Action item: As soon as the line containing "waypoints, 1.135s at" appears in the material below, start returning lines exactly, and end with the line containing "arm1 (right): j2".
────────────────────────────────────────
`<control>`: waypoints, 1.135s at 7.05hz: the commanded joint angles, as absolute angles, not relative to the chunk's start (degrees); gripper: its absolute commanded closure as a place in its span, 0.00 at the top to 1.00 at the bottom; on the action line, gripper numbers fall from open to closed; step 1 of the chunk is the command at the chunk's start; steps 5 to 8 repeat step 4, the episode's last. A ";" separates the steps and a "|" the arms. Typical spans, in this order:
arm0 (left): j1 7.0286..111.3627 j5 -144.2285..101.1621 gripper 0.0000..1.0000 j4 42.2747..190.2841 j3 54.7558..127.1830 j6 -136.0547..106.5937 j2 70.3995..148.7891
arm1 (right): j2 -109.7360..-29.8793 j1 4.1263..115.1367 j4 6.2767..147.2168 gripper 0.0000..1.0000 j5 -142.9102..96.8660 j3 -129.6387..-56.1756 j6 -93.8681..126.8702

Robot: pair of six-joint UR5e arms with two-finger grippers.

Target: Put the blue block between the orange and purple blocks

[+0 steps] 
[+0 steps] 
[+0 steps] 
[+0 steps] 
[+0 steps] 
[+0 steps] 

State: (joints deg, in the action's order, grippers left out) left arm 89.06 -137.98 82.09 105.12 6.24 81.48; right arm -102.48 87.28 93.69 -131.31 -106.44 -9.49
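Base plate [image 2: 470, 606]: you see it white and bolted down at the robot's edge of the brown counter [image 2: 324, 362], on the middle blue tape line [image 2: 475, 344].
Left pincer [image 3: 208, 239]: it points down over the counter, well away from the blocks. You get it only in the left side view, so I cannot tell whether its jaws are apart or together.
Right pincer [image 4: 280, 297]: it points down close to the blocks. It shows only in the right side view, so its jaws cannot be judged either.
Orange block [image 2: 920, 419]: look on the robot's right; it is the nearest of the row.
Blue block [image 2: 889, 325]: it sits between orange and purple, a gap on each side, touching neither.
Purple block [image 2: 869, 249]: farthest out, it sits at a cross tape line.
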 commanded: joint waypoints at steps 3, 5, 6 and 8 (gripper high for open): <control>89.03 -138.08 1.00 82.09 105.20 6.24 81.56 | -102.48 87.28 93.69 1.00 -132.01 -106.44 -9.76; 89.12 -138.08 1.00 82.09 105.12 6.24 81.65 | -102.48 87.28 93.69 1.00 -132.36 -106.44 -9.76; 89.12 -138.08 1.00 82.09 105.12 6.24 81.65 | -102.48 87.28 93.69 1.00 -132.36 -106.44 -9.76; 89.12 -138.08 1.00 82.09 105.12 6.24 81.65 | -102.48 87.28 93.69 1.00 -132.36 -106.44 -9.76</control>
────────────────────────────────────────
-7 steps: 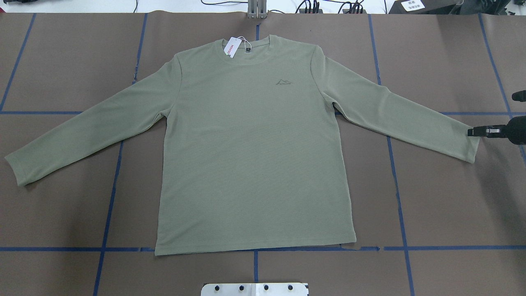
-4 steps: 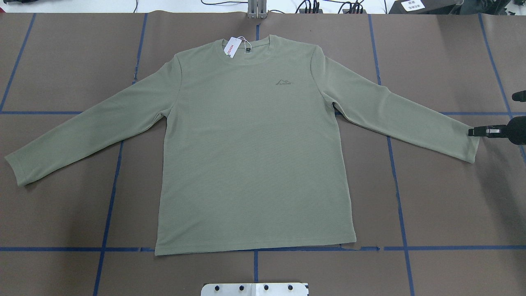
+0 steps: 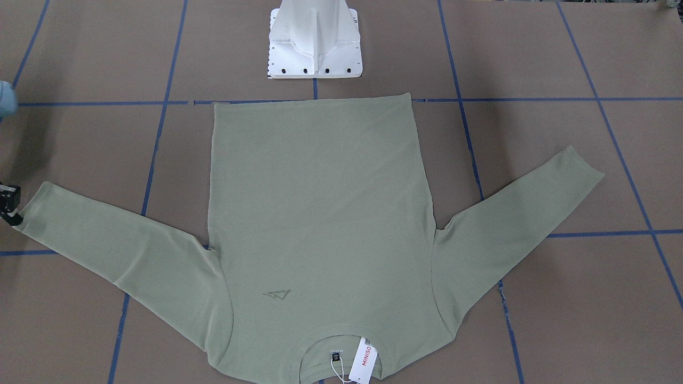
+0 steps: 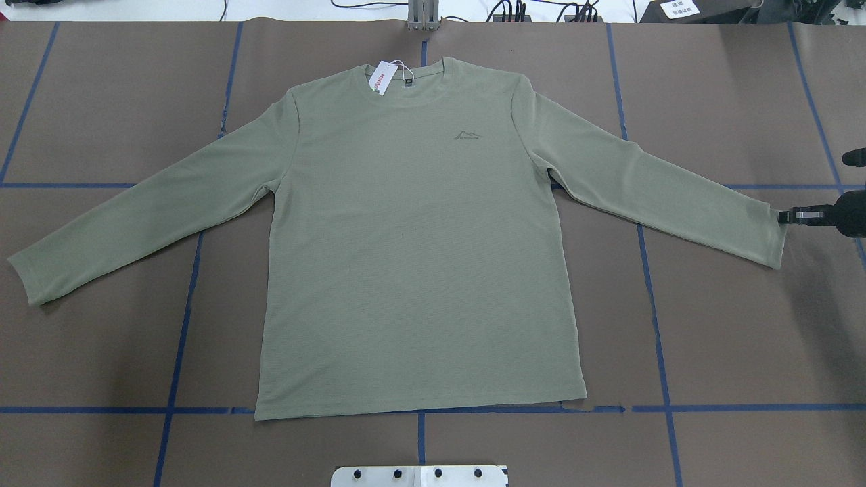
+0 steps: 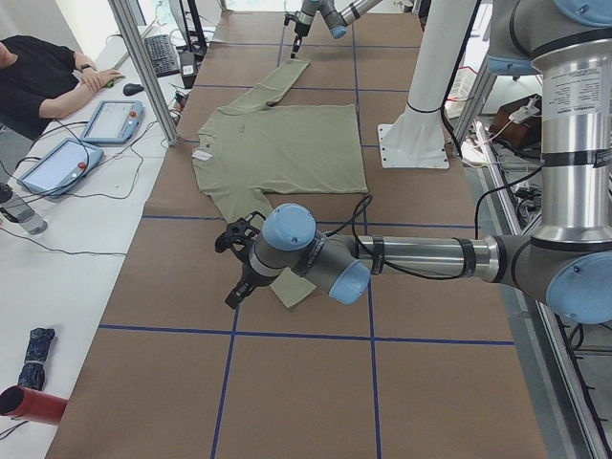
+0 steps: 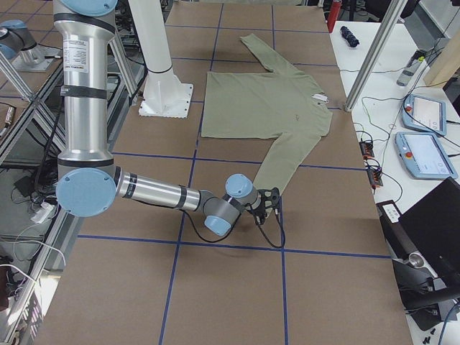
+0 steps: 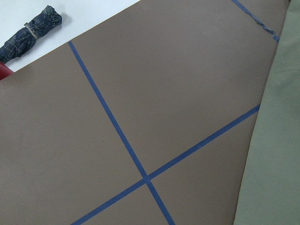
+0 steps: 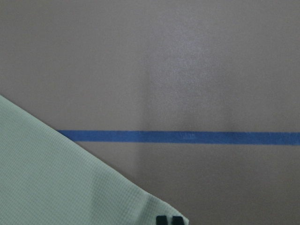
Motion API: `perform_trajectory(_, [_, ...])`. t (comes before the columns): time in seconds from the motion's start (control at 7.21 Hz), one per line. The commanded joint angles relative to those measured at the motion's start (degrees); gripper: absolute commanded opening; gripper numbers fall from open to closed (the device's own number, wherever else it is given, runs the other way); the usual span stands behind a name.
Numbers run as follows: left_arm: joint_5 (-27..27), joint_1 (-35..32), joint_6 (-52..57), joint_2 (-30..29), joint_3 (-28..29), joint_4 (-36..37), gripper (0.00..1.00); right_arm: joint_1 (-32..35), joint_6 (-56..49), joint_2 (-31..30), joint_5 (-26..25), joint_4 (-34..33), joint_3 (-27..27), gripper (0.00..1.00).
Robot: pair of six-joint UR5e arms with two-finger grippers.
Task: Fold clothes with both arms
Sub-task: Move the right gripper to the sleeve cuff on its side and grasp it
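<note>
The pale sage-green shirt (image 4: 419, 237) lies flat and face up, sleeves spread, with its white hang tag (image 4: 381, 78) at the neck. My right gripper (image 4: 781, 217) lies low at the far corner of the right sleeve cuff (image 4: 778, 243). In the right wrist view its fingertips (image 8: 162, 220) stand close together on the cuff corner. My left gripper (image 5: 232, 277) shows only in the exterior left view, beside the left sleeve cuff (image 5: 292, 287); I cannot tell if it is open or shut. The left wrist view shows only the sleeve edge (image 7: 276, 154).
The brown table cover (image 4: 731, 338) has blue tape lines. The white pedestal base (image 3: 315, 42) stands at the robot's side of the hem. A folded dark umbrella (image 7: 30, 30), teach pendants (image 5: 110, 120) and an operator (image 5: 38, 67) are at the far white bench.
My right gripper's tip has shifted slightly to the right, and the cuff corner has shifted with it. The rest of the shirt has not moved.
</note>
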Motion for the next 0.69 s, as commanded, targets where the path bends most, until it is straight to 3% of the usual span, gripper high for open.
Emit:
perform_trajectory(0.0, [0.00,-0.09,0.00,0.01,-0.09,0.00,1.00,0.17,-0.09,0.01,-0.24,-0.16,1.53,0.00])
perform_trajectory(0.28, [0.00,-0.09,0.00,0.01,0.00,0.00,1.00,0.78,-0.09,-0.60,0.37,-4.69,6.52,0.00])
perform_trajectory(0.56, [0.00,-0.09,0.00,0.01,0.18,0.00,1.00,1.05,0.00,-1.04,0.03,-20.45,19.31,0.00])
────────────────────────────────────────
Output for this exercise:
`<control>`: waypoints, 1.135s at 7.05hz: the commanded joint angles, as absolute angles, not relative to the chunk's start (degrees); gripper: its absolute commanded closure as a place in its span, 0.00 at the top to 1.00 at the bottom; on the action line, gripper numbers fall from open to closed; step 1 of the chunk is the command at the chunk's start; steps 5 to 8 repeat step 4, the episode's last. A ";" separates the steps and a "|" the arms. Typical spans, in this order:
arm0 (left): j1 7.0286..111.3627 j5 -144.2285..101.1621 gripper 0.0000..1.0000 j4 42.2747..190.2841 j3 54.7558..127.1830 j6 -136.0547..106.5937 j2 70.3995..148.7891
arm1 (right): j2 -109.7360..-29.8793 j1 4.1263..115.1367 j4 6.2767..147.2168 gripper 0.0000..1.0000 j5 -142.9102..96.8660 j3 -129.6387..-56.1756 j6 -93.8681..126.8702

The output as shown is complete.